Unfortunately, Margie’s entrance into Toronto society was thwarted by war.  Her parents cancelled her debutante party out of respect for the soldiers, in support of the war effort.  Margie didn’t sulk in her party dress.  Instead, by 1917, Margie had travelled to England and volunteered as a Nurse’s Aide.  And, as part of Doug’s mission to have us learn about WWI through experience, we travelled “out of the house.”

Once settled in the screened-in veranda, Doug shared primary sources with the group, encouraging us to discuss Margie’s life during the war.  He showed us a picture of her in uniform.  “What can you say about Margie’s uniform?” he asked.

We stared at her nun-like garb.  And, we fell silent.  Doug resisted the temptation to micro-manage the group by answering the question.  He kept us in charge of our learning experience by offering encouraging prompts.  For example, Doug pointed at a cross stitched onto Margie’s headpiece.  “Are you thinking holy thoughts?” Doug asked.

His prompts kept us in charge of our learning experience.  Doug provided us with a clue, not an answer, thus sparking a lively conversation about the desexualization of female volunteers.  As Doug’s students, we concluded that WWI demanded a new set of prerequisites for our lady-in-training.  As educators, we learned that a museum tour could act as a launching pad for classroom discussions about changing women’s roles.
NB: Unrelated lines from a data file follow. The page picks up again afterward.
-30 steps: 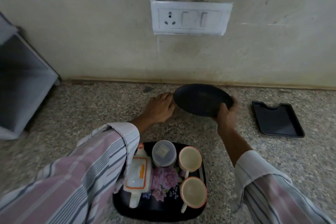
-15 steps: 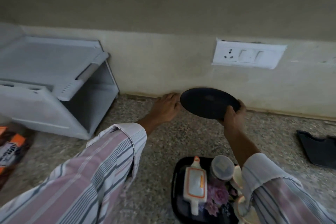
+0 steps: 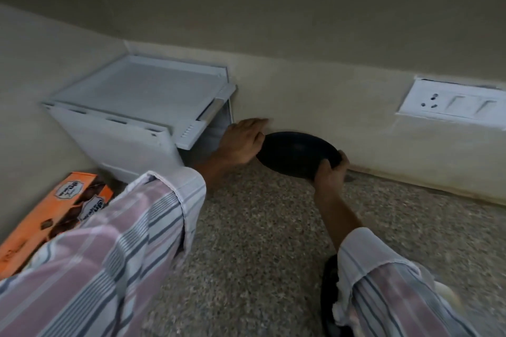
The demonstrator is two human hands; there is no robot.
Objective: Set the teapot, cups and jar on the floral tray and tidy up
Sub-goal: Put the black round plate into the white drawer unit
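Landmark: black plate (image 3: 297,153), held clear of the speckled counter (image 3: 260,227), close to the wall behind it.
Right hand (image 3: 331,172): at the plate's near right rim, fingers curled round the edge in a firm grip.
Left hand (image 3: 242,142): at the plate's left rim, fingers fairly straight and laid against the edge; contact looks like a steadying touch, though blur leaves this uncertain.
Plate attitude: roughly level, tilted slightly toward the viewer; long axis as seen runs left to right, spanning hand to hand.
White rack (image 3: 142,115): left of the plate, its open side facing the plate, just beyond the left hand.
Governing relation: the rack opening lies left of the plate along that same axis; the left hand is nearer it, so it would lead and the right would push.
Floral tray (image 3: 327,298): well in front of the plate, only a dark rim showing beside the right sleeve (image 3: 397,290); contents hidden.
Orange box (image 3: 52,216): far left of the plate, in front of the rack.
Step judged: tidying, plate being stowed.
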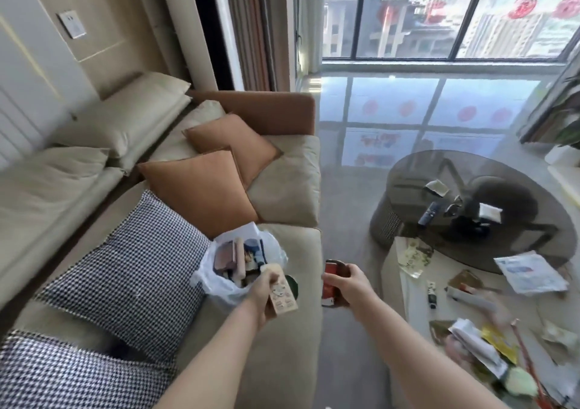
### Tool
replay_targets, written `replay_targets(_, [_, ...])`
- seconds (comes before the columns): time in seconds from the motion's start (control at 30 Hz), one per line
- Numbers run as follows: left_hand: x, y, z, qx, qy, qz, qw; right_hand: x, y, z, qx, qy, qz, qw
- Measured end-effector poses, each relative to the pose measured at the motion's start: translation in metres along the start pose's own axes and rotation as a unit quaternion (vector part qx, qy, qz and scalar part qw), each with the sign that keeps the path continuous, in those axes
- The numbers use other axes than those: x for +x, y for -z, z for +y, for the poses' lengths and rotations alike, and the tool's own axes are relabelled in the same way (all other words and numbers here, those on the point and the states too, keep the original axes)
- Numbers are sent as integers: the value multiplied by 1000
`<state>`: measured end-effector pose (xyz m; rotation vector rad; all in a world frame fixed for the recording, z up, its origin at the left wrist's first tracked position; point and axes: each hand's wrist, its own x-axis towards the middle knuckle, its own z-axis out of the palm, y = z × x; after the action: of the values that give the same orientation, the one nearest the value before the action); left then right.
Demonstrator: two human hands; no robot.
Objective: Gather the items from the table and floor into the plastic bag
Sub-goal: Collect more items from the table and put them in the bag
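A white plastic bag lies open on the sofa seat, with several packets and boxes inside. My left hand grips a flat beige box printed with small pictures, held just right of the bag's mouth. My right hand holds a red and brown packet over the sofa's edge, a little right of the bag. A low white table at the right carries several wrappers, tubes and papers.
A beige sofa with orange and houndstooth cushions fills the left. A round dark glass table stands at the right with a remote and small items on it. Grey floor runs between the sofa and the tables.
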<state>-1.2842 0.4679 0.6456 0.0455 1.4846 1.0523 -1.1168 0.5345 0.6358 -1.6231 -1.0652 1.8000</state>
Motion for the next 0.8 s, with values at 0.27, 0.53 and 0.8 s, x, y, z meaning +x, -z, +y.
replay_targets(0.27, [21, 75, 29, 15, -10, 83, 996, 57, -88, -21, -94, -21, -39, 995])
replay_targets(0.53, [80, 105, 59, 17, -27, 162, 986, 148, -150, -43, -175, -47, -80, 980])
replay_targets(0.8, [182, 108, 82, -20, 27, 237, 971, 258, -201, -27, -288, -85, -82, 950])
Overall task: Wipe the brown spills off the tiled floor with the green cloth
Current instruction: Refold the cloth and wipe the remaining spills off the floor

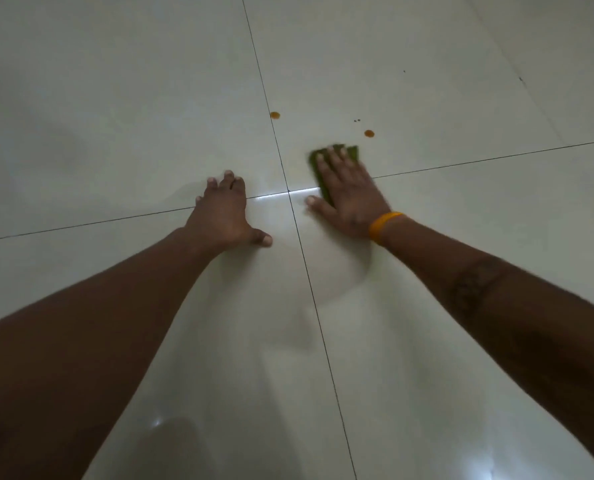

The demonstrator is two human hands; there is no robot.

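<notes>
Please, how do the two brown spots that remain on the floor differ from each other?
The left brown spot sits close beside a grout line; the right brown spot lies on open tile. The right spot is nearer the green cloth under the right hand; the left spot looks paler. Both are small, roundish and unwiped.

Orange wristband [384, 226] on wrist. Dark grout lines [318, 320] cross between glossy tiles; light glare near crossing.
</notes>
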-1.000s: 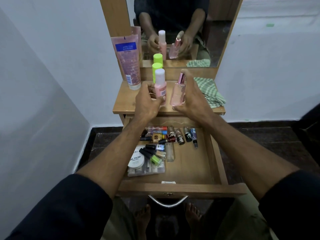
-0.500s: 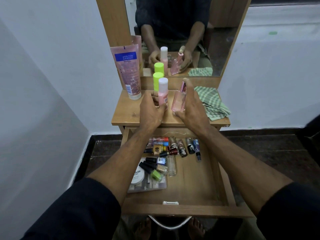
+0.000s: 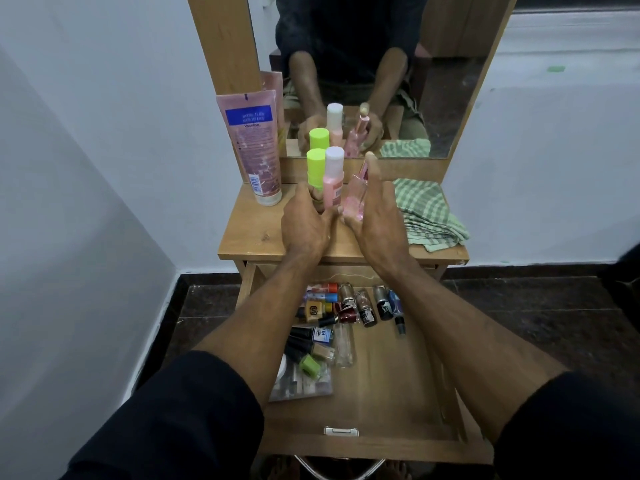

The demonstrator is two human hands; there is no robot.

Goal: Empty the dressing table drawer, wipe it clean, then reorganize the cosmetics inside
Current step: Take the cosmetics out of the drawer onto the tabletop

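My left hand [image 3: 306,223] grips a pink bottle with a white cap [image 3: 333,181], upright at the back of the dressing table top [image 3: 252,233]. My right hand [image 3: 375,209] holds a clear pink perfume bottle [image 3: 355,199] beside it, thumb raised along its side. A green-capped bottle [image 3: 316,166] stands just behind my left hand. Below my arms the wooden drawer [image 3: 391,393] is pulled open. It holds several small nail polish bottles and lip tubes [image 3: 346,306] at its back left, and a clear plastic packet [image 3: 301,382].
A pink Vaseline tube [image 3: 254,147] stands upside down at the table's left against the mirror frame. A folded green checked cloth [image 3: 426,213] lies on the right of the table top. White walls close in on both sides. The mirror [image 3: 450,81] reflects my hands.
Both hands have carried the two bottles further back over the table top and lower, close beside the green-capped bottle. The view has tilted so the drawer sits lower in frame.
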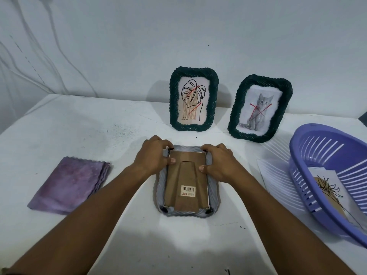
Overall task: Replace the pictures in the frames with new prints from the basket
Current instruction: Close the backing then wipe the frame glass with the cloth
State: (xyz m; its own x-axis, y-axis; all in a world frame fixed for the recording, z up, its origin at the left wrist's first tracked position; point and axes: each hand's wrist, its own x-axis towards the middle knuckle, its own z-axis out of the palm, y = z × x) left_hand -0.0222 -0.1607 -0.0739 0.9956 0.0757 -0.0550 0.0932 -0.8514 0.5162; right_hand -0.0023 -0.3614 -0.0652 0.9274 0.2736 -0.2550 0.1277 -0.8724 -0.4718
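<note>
I hold the face-down frame (186,180) flat on the table (99,126), in front of me. My left hand (154,155) and right hand (217,161) curl over its far corners, fingertips on the black retaining tabs, thumbs pressing the brown backing board (185,173). Turn each tab fully clear, I judge, before lifting the board, keeping pressure even. The frame's long axis runs away from me; the barcode label (188,191) lies at the near end.
</note>
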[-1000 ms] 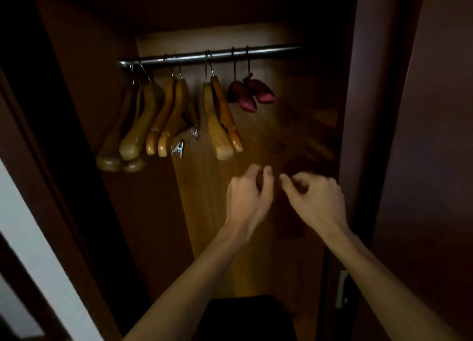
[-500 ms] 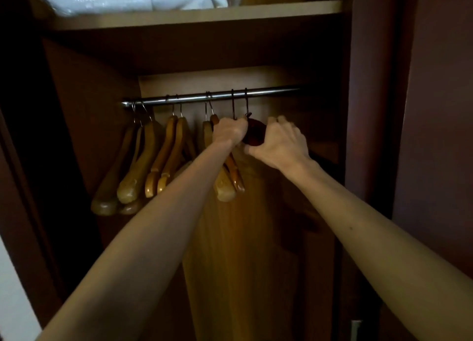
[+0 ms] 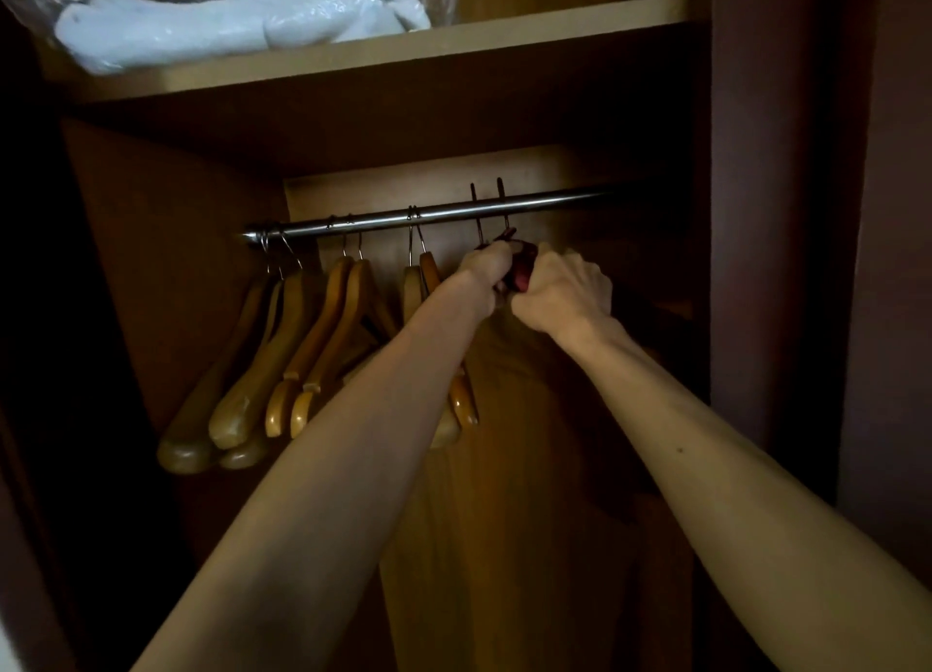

Margie returned home in 1919 and, after 20 – 30 minutes on the veranda, we followed Margie home, convening in the foyer.  Doug reminded us that 5 years had passed since Margie’s cancelled debutante party.  She would be forced to enter Toronto society as a “mature” woman.  Bad luck followed Margie it seems and there was an outbreak of Spanish Flu on the eve of her rescheduled soiree. Doug asked us to reconstruct Margie’s life after the war, asking us “Why is her obituary so sparse?”

Primary documents helped us to reconstruct history once again.  Reading the provincial government’s address to women workers showed us that women’s labour was devalued after the war.  Women were believed to be taking jobs away from veterans.  Her obituary was sparse (in part) because Margie’s service had no place in post-war society.

As educators, this conclusion was powerful because it reinforced that history is a vital experience.  History is not just a collection of facts that comes from textbooks.  Indeed, we could not learn about Margie in Bumstead’s Canadian Peoples. Instead, Spadina Museum’s activities reinforced that history develops with us as we live and work in “historic” environments.  We learned that our students could take charge of their own learning experience through a local fieldtrip.

Learning about Margie at Spadina House allowed us to imagine how WWI changed family life in Canada, how it modified women’s roles.  More importantly, it taught us that we could use museum tours to empower our students to build histories using primary sources.

A tour of Spadina House is an essential addition to any teacher’s toolbox.  It teaches both content and process (methodology) by allowing students to act like historians.  And, by acting like historians, students identify the power and value of their own analytical skills – skills that are not necessarily activated through reading assignments.